Obviously they should be researching all angles but a concentrated hash oil perhaps high in CBDs could be the solution instead of just isolating one compound.

So I disagree. It could be the marijuana alone used in oil form and not smoking it.

I do take issue with your point as there are millions of people suffering from cancer. Marijuana is a well tolerated drug used by humans for thousands of years. People are suffering right now, and every day, and most are unable to obtain marijuana to help ease symptoms or for potential cancer fighting abilities.

I don't care about recreational use. I though am upset that I have to break the law to treat my cancer and that a family member with a potential recurrence gets told, oh don't worry you likely have 8 years before your cancer metastasizes. And there's nothing you can do about it except take estrogen. Which I believes increases cellular apotosis but comes with other risks.

But just because these components are present in marijuana I can almost bet that it will be reduced to an argument in the fight for legalization of smoking weed.

Correct -- has no bearing on the issue of recreational use.

Rather, and more importantly: another gentle reminder that we (as a society) need to turn our backs on the unrelenting tide of fear, misinformation, and outright deception that has characterized most discussion on the medicinal (and recreational) use of controlled substances in the public sphere for the past several decades (nearly a full century, actually) -- and back to basic science.

Marijuana should not have been made illegal in the first place (IMO). It's a wrong that many people want righted, which is why any discussion of Marijuana usually turns into a discussion about the corrupt legal system that we live with.

So, the question I ask is: Should it be illegal?

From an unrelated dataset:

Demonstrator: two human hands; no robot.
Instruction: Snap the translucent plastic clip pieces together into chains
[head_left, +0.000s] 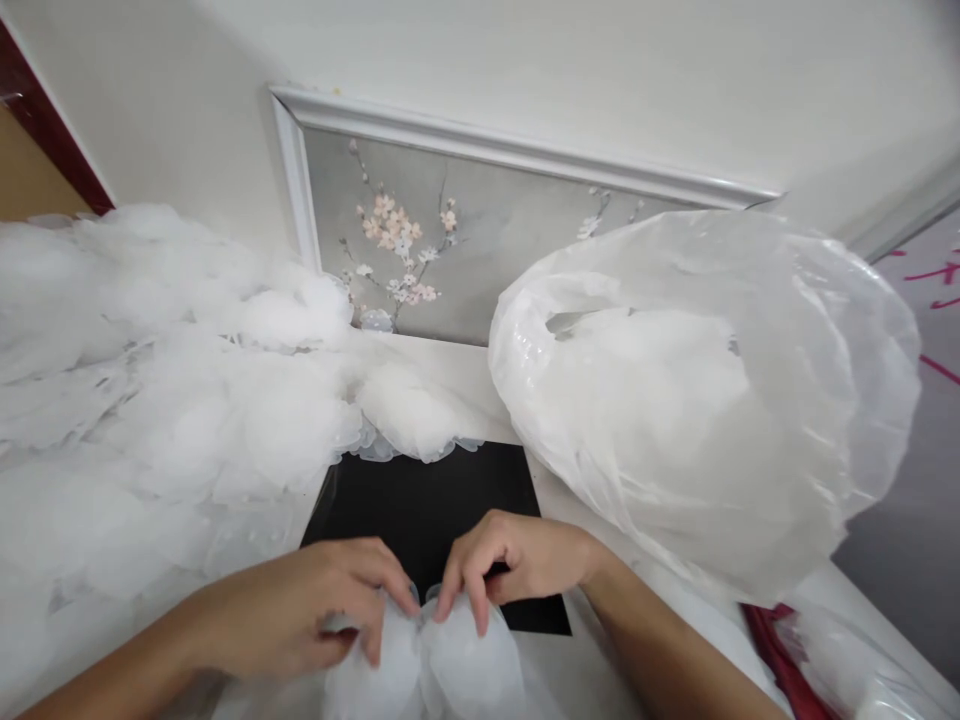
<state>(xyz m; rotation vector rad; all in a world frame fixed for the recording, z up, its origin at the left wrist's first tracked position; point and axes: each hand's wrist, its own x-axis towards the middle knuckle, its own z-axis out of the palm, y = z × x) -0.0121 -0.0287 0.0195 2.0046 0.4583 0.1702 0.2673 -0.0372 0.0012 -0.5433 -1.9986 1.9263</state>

And the resounding answer is 'No' because I don't believe in taking away people's freedom to do what they wish with their own bodies.

I'm surprised Huffington Post isn't blocked from HN. It's nothing but blogspam and cranks. How about we list the original content, either the study[1] or the op-ed that most of the content was taken from[2].

1: http://mct.aacrjournals.org/content/early/2014/11/12/1535-71...

2: http://www.washingtonpost.com/posteverything/wp/2014/11/18/h...

I popped open the original study --- I cannot find where they mention how many mice were used in the study. If it was a small number, the results are meaningless.

And as far as testing marijuana on cell lines, that can be problematic too. Just because something kills cancer cells doesn't mean it is a useful therapy. Alcohol would kill cancer cells but that doesn't mean it is the cure to cancer. You also have to show that it leaves healthy cells alone.

As with social overuse of MJ itself: I'd prefer that Huffington Post citations be moderated by the force of social opprobrium (preferably in the form of a consistent lack of upvoting), rather than by coercion (in this context, outright blocking).
> I'm surprised Huffington Post isn't blocked from HN.

It used to be, but somebody pleaded the case that they occasionally have solid articles, so we moved it from banned outright to lightweight, which means the articles get penalized by default but various conditions can override the penalty. A lot of big media sites are in this category. It's not a perfect solution, but it works better than the alternative.

In the case of specialized technical papers that aren't in the local sweet spots such as computing, HN tends to prefer the best popular article on the subject, with the paper linked to in comments. It's not a fixed rule but it works well. For that reason, we wouldn't replace the Huffpo url with [1]. However, [2] is clearly a more original source, so we'll swap Huffpo out. Thanks!

(Submitted url was http://www.huffingtonpost.com/2014/11/18/marijuana-brain-can...)

Thanks for the explanation. I've highly critical of HP but you're right, occasionally they have original content that deserves a link.
Anyone have a source that explains the mechanism of action behind cannabinoids disrupting cancers?
Now maybe we can extract the active ingredients and make a better, more effective therapy with fewer side effects, instead of making people damage their lungs smoking a weed to get this into them, or making them eat fatty foods and damaging the rest of their bodies.